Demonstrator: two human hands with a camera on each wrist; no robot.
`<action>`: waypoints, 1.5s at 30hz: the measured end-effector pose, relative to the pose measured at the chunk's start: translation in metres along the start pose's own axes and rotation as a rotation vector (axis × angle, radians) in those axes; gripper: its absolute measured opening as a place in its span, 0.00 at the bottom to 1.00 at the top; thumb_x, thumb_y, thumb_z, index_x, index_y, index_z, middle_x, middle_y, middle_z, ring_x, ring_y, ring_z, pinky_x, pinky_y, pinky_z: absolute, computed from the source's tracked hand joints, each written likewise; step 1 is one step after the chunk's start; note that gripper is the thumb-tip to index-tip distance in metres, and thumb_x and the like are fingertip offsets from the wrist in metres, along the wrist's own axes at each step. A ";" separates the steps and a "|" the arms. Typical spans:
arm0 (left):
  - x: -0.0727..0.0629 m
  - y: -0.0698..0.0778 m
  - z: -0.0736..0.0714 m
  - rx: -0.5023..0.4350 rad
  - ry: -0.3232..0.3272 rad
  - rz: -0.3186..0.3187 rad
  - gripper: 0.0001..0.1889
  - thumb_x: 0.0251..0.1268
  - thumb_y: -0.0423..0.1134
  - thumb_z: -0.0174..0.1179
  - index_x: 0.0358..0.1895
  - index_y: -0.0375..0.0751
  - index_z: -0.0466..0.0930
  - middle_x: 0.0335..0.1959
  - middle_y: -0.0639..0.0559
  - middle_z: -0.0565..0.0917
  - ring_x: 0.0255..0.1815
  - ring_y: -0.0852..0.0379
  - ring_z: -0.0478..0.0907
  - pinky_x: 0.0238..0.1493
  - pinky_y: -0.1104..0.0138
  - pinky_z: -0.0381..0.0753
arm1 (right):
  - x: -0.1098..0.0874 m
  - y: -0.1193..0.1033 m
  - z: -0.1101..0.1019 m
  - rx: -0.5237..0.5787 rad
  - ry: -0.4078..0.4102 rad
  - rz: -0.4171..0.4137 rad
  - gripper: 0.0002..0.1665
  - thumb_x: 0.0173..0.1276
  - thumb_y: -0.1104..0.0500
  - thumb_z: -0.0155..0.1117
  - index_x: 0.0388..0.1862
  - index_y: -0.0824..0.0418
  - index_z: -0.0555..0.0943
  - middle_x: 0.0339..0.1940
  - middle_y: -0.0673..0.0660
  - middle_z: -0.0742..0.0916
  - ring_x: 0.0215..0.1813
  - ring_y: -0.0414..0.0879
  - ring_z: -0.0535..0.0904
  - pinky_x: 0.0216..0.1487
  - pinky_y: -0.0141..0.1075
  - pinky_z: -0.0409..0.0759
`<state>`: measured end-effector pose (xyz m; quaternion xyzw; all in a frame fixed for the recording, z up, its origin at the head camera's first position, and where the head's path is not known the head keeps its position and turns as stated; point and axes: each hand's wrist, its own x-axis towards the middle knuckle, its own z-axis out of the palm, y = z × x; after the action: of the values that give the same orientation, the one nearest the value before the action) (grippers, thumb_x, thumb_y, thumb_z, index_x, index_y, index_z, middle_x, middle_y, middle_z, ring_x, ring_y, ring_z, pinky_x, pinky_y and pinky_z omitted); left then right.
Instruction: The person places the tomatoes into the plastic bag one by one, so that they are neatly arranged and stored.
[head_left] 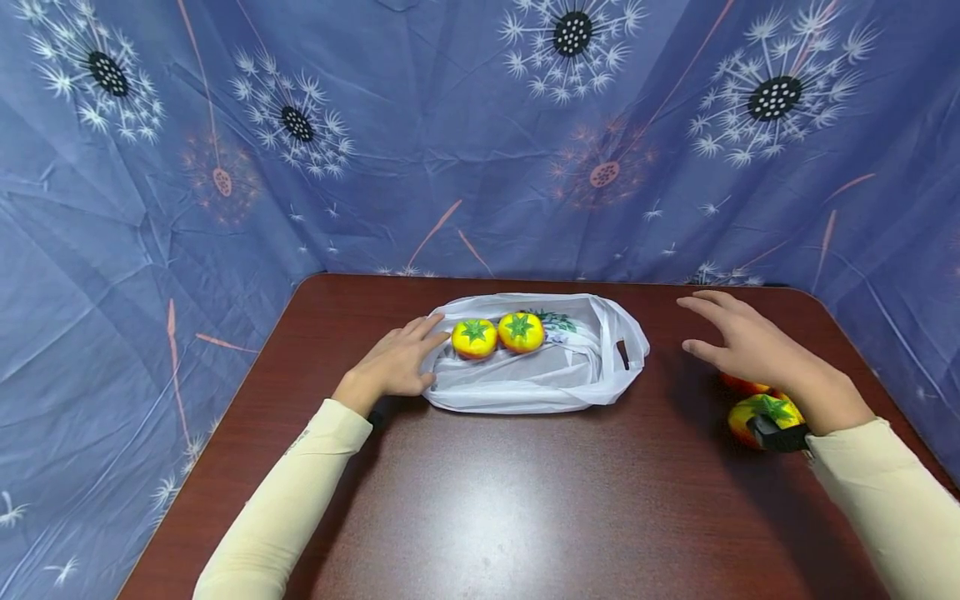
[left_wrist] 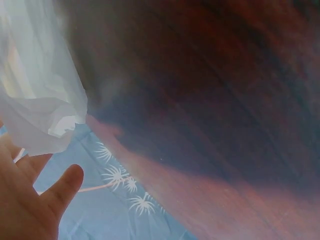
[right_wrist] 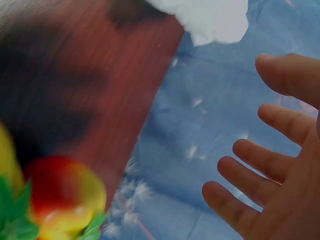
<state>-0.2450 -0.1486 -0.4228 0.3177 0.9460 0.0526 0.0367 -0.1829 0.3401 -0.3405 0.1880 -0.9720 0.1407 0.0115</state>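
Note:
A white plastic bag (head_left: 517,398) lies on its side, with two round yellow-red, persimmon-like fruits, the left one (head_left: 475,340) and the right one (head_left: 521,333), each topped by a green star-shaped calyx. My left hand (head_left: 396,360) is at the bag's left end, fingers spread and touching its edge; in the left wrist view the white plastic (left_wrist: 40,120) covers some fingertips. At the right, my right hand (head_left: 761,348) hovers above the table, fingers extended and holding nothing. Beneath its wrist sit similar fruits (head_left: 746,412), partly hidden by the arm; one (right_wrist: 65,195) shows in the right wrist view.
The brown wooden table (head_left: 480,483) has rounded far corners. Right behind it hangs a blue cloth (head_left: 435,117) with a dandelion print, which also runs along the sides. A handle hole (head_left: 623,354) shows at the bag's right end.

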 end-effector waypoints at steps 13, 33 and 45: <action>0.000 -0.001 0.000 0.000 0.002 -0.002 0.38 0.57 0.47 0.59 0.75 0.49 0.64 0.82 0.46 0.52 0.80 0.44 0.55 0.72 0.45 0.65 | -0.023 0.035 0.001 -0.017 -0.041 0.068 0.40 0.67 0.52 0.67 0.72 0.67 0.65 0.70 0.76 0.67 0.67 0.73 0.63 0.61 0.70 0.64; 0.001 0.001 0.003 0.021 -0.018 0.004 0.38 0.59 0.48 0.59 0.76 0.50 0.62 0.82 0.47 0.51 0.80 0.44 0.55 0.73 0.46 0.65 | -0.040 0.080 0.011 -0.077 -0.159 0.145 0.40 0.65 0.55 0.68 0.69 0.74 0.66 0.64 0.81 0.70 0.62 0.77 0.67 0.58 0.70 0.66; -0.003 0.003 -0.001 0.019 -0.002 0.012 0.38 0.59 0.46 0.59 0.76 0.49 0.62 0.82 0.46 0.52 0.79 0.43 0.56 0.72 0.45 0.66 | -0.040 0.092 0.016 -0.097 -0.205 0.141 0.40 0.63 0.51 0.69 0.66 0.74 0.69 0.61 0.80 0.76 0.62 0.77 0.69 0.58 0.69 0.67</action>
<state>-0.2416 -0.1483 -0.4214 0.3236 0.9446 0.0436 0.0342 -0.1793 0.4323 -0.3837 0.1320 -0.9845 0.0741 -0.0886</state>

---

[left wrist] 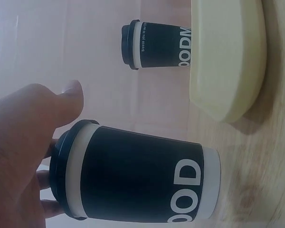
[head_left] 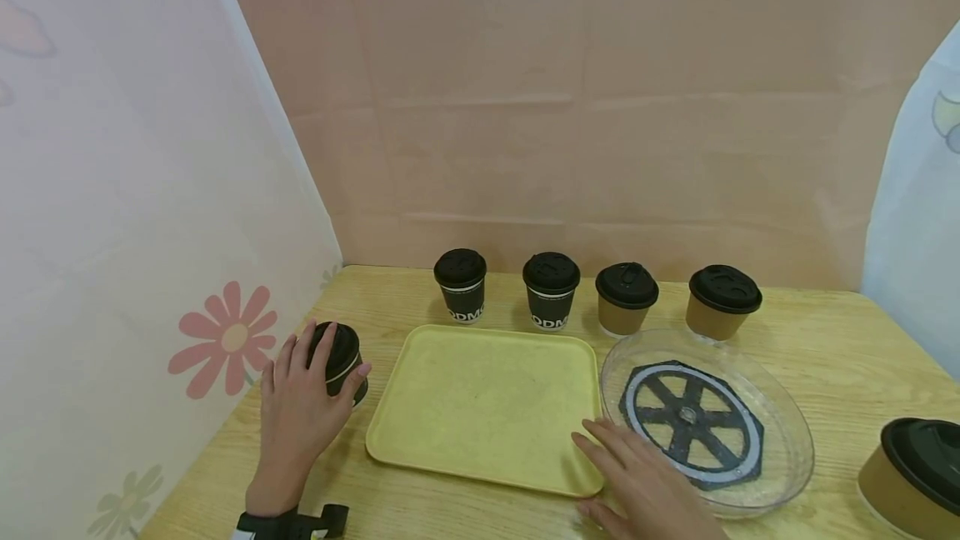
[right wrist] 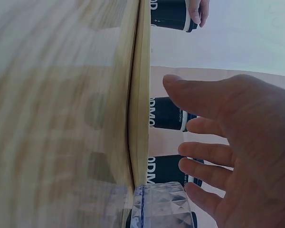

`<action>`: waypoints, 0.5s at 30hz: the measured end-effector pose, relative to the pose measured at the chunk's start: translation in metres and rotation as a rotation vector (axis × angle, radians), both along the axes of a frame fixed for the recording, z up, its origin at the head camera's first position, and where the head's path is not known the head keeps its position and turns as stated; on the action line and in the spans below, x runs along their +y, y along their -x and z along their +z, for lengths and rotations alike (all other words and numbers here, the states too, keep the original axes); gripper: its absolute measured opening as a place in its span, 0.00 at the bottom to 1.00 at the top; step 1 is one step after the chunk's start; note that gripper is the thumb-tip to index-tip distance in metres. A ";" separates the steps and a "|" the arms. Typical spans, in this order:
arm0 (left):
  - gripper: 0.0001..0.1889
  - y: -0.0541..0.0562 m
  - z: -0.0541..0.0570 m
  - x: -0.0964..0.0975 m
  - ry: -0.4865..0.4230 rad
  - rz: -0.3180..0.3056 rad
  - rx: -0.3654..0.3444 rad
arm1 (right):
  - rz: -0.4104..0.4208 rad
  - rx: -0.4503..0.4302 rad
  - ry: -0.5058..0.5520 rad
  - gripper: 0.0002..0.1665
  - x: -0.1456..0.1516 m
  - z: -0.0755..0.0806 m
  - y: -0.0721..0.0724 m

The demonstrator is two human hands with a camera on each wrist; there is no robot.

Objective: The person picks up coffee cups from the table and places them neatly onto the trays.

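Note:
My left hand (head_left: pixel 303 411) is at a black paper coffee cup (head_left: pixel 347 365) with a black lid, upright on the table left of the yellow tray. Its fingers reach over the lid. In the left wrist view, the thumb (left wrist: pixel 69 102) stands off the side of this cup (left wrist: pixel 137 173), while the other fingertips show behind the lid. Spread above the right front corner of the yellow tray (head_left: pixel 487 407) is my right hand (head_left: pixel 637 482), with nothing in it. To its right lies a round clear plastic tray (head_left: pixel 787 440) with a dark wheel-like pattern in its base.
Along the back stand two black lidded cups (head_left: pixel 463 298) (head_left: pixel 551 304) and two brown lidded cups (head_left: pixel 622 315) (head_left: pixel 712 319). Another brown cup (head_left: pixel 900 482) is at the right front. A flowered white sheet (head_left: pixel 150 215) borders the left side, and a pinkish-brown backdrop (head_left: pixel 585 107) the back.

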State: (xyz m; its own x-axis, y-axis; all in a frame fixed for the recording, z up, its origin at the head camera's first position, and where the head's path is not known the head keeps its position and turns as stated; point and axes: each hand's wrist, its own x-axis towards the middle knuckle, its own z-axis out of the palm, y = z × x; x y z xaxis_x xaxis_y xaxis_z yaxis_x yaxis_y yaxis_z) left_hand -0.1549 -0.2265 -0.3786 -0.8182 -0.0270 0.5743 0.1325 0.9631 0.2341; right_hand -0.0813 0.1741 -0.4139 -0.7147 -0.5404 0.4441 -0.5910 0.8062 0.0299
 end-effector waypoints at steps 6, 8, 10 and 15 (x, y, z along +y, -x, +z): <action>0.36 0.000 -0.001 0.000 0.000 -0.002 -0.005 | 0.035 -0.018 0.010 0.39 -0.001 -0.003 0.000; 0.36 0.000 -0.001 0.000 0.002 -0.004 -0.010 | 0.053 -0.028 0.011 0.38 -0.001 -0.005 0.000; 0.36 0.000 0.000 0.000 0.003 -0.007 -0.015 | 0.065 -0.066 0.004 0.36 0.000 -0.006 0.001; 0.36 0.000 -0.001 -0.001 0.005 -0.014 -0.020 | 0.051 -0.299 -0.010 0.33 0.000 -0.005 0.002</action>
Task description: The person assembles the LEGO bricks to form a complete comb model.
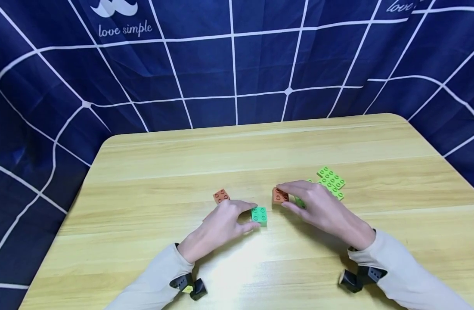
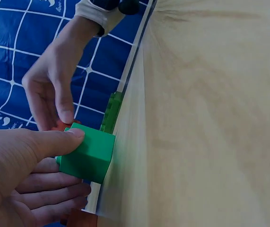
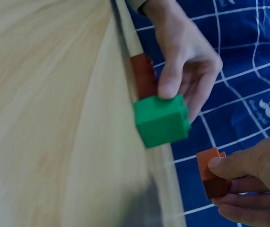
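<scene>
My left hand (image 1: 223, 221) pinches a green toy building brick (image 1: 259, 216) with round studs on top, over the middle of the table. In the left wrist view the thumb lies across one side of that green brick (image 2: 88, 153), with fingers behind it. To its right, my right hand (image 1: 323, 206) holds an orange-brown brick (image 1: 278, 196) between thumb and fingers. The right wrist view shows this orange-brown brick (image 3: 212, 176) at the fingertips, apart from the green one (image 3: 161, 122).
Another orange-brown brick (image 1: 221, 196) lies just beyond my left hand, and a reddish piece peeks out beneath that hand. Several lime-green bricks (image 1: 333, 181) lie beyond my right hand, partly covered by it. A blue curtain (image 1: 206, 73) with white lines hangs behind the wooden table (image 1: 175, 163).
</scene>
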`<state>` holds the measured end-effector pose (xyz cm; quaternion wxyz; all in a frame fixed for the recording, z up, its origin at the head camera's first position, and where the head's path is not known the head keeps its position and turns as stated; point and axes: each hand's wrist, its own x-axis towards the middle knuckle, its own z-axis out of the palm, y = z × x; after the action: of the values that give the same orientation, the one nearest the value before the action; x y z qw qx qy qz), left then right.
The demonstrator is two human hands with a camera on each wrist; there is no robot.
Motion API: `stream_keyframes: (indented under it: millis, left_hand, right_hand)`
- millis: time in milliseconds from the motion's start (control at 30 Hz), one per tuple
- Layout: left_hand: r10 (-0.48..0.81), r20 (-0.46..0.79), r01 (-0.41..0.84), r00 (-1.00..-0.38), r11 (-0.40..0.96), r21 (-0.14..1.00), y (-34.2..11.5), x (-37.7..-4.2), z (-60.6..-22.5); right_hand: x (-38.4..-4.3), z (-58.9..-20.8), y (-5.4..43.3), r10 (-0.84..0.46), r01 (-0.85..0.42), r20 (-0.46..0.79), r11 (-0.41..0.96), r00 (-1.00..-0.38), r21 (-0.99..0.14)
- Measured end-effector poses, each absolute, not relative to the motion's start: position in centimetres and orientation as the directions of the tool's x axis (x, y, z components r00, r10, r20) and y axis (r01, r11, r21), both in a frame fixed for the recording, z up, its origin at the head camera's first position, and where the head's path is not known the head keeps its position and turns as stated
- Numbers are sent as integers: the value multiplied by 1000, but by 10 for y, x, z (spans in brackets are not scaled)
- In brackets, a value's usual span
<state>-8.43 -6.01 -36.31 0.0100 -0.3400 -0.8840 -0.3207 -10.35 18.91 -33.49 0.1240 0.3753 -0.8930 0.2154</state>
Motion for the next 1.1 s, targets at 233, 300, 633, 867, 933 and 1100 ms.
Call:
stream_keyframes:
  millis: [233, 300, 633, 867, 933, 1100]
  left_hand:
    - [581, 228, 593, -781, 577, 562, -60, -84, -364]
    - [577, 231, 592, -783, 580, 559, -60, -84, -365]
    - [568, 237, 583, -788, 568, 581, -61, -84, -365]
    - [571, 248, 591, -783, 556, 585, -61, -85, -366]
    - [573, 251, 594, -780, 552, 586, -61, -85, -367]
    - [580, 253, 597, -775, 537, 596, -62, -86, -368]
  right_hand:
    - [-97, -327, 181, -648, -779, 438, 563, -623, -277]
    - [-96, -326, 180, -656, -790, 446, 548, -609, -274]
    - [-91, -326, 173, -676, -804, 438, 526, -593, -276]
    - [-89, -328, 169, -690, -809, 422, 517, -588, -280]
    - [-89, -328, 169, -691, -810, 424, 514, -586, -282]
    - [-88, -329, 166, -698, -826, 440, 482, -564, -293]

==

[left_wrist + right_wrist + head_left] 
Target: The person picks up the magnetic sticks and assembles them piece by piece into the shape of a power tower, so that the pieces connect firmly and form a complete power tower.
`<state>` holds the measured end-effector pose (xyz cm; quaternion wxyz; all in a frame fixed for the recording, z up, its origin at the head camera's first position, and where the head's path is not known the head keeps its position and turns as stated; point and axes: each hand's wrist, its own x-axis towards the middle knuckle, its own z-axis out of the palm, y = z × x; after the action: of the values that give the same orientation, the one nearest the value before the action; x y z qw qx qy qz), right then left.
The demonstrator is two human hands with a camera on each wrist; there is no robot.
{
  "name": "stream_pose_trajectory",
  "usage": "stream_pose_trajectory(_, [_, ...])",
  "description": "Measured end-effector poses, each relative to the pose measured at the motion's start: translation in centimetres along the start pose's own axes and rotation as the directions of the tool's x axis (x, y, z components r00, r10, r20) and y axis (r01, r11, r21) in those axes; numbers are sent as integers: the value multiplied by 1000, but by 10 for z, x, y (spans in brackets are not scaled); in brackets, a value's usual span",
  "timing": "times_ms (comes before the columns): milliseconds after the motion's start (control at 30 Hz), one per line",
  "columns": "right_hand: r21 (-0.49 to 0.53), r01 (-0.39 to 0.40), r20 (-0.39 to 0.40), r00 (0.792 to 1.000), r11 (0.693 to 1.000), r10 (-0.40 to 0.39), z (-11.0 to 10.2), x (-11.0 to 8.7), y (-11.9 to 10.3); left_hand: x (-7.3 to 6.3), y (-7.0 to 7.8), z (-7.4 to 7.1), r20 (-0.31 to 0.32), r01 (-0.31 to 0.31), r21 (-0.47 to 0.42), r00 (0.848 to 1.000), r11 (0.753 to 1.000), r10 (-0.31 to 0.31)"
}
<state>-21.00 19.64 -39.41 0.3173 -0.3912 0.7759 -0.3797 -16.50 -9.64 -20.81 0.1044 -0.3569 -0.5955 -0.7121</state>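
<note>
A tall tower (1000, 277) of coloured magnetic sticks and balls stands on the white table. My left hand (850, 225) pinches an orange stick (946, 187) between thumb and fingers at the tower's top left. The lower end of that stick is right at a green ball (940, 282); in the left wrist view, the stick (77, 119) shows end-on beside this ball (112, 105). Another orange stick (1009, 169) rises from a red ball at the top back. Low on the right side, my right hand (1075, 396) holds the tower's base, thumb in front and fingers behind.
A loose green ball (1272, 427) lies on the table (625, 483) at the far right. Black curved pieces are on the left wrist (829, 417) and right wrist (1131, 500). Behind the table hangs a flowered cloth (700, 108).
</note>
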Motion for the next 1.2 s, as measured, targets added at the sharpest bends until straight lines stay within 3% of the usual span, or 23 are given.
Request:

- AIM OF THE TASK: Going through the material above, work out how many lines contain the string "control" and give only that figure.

- PROBLEM SOLUTION: 2